Fig. 4.

Daptomycin does not cause membrane invaginations but clusters fluid lipid domains. (A) Colocalization of daptomycin-induced membrane patches and AtpA–GFP. The membrane was stained with FM5-95. AtpA is distributed uniformly in the cell membrane and is not affected by daptomycin, demonstrating that the strongly fluorescent FM dye foci are not caused by membrane invaginations. (B) Colocalization of daptomycin-induced lipid patches and GFP–MreB. Membrane patches stained with FM5-95 do not overlap with MreB, suggesting that the protein is not involved in the generation of lipid patches. (C) The MreB triple-knockout mutant (ΔmreB Δmbl ΔmreBH) treated with daptomycin and stained with FM5-95. Without the rod shape-determining MreB proteins, the organization of lateral cell wall synthesis is disturbed, resulting in round cells. The presence of lipid patches (arrows) demonstrates independence from the RIF-organizing activity of MreB. (D) B. subtilis 168 costained with the fluorescent RIF dye DiIC12 and fluorescently labeled daptomycin-BODIPY (3 µg/mL).

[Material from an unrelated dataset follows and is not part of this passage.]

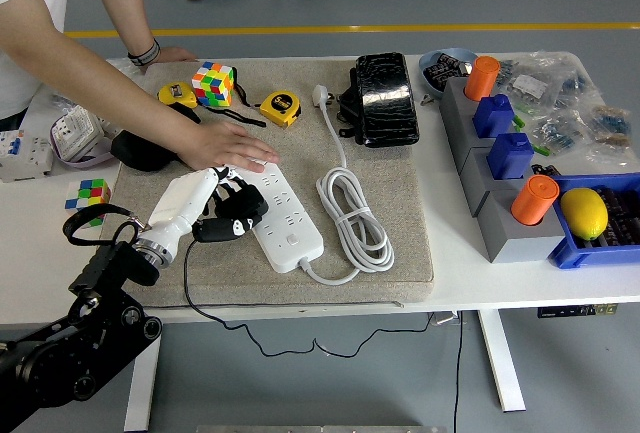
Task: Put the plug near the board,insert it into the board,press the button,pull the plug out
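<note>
A white power strip lies on the grey mat, its white cable coiled to its right. My left hand comes in from the lower left and is shut on the black plug, held against the strip's left edge. The plug's black cord trails off the table's front. A person's hand lies flat on the strip's far end, holding it down. The person's other hand rests on the table further back.
On the mat's far side are a Rubik's cube, two yellow tape measures, and a black case. A small cube sits at left. Grey holders with orange and blue pieces and a blue bin with a lemon stand right.
</note>
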Available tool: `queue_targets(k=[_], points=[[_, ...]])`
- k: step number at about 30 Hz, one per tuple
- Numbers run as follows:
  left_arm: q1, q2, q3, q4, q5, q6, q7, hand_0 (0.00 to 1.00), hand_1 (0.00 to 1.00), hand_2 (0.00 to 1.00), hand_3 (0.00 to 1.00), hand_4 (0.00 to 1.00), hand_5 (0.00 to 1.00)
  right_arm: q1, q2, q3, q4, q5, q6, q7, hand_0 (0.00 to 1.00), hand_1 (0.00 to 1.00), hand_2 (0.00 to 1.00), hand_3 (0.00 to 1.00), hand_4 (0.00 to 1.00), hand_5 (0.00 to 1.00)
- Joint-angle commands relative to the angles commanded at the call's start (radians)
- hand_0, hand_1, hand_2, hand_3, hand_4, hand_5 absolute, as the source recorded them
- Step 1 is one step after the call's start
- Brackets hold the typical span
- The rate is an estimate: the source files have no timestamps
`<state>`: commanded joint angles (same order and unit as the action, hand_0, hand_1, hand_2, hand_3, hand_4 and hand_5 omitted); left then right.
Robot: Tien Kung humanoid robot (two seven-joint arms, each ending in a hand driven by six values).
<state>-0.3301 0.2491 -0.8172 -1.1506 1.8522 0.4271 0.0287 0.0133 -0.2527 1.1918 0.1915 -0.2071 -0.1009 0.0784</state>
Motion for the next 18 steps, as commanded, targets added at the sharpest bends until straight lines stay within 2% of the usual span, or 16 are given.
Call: queue_targets(k=[4,9,13,18], points=[[0.011,0.004,-0.023,-0.007,-0.024,0.025,-0.065,0.193,0.229,0.253,0.435,0.673,0.127,0.000,0.001,0.003,0.000,-0.002,0.000,0.001,0.493,0.583,0.538,0.506,0.835,0.365],[0.030,0.023,-0.059,-0.012,-0.049,0.052,-0.163,0.193,0.227,0.246,0.434,0.679,0.134,-0.001,0.002,0.005,0.000,-0.003,0.000,0.001,0.492,0.582,0.538,0.507,0.835,0.364],[0.039,0.034,-0.089,0.021,-0.034,0.051,-0.187,0.196,0.231,0.252,0.437,0.690,0.138,0.000,0.003,0.004,0.000,-0.003,0.001,0.001,0.493,0.582,0.538,0.506,0.834,0.362],[0.036,0.043,-0.106,0.072,-0.005,0.021,-0.190,0.209,0.245,0.263,0.454,0.696,0.156,0.002,0.005,0.006,0.000,-0.004,0.001,0.001,0.493,0.580,0.538,0.506,0.833,0.361]])
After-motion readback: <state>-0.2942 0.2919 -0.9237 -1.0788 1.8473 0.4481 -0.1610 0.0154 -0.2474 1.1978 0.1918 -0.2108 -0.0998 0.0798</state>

Daptomycin (1 µg/mL) causes native RIFs to deteriorate and fuse into large domains that overlap with daptomycin-BODIPY. (E) The importance of RIFs for daptomycin activity. (Left) The membrane fluidizer benzyl alcohol diminishes RIFs in the B. subtilis membrane. (Right) Pretreatment with benzyl alcohol (10 min) reduces daptomycin clustering in the membrane and prevents the accumulation of fluid lipids into large daptomycin-fluid lipid domains. (F) Lipid patches stained with FM5-95 are characteristic for daptomycin and do not occur after treatment with antibiotics that dissipate the membrane potential (valinomycin) or inhibit lipid II synthesis (vancomycin and tunicamycin). Unless otherwise stated, B. subtilis strains were treated with 2 µg/mL daptomycin for 60 min. (Scale bars: 2 µm.)